SUPPLIED MATERIAL:
______________________________

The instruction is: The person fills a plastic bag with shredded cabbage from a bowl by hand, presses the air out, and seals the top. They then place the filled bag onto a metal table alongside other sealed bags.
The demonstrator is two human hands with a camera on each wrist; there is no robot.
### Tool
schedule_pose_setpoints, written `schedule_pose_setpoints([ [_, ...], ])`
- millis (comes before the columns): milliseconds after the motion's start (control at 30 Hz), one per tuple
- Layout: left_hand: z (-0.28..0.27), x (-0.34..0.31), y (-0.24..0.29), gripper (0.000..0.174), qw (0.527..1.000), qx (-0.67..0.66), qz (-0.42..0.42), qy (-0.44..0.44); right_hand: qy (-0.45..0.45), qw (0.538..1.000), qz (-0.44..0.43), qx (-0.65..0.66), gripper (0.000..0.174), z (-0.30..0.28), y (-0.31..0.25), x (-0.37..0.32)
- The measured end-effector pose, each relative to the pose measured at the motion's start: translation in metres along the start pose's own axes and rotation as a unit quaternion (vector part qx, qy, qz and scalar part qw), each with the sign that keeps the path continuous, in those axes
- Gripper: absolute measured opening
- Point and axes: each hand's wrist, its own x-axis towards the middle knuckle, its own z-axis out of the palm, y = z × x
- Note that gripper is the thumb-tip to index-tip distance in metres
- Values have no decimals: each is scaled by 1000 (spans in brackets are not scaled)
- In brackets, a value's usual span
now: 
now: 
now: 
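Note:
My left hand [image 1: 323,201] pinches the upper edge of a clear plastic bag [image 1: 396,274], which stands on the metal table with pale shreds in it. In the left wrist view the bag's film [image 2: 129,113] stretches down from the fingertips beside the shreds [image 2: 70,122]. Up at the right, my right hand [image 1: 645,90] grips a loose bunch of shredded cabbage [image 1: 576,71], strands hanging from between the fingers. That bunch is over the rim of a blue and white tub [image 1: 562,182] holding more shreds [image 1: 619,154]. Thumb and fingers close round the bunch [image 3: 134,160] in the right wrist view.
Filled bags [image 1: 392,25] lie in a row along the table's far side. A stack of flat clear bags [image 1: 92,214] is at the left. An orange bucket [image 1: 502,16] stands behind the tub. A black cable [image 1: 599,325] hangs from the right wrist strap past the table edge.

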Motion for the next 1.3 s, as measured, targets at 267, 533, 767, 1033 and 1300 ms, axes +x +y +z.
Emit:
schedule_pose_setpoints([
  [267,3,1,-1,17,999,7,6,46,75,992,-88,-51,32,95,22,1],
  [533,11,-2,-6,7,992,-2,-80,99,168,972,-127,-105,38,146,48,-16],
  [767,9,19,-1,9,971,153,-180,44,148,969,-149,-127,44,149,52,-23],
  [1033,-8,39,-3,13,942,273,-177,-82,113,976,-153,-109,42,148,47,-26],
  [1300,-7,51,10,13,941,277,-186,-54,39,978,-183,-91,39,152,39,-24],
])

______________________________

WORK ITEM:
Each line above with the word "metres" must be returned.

OUTPUT FOR THIS EXERCISE:
- The measured end-effector pose, each relative to the pose measured at the motion's start: translation in metres along the start pose's own axes and rotation as a unit quaternion (vector part qx, qy, qz and scalar part qw), each with the sign that keeps the path continuous, in those axes
- Note that gripper is the thumb-tip to index-tip distance in metres

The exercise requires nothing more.